Work request:
Find the string "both" in the material. Copy every line that has it.

Input data:
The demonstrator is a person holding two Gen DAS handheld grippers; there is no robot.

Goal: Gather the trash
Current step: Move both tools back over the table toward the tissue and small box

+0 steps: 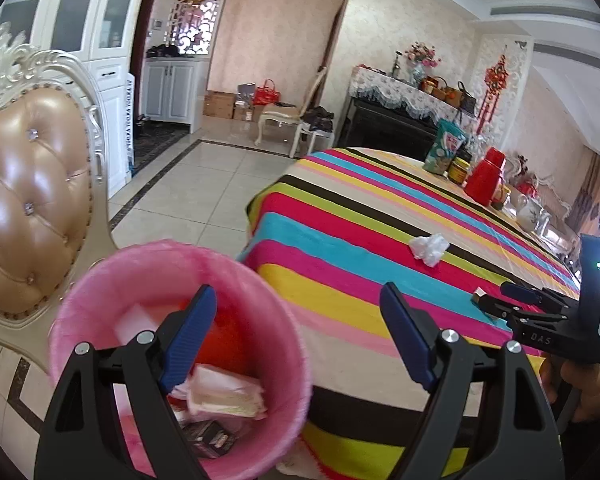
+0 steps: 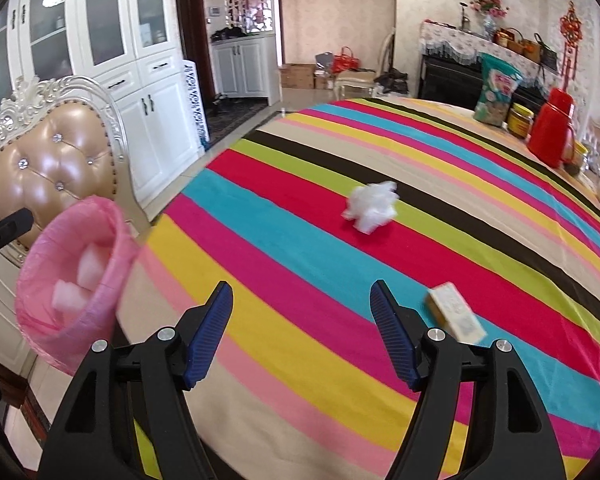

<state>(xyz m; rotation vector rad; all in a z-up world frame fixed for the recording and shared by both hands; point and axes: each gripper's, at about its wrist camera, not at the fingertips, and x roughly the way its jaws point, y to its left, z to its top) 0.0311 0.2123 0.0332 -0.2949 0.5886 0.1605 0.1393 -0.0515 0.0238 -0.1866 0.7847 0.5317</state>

Written reply:
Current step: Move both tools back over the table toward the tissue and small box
<state>(xyz m; rotation vector rad; all in a z-up world frame fixed for the recording and shared by both hands; point and axes: each gripper's, at about its wrist camera, not at the fingertips, and x roughly the way its jaws point, y to its left, z to its top) 0.0311 0.2123 0.0332 -0.2949 0.5886 0.1605 0.1393 -0.0515 0.0238 -0.1866 0.7847 0.5317</state>

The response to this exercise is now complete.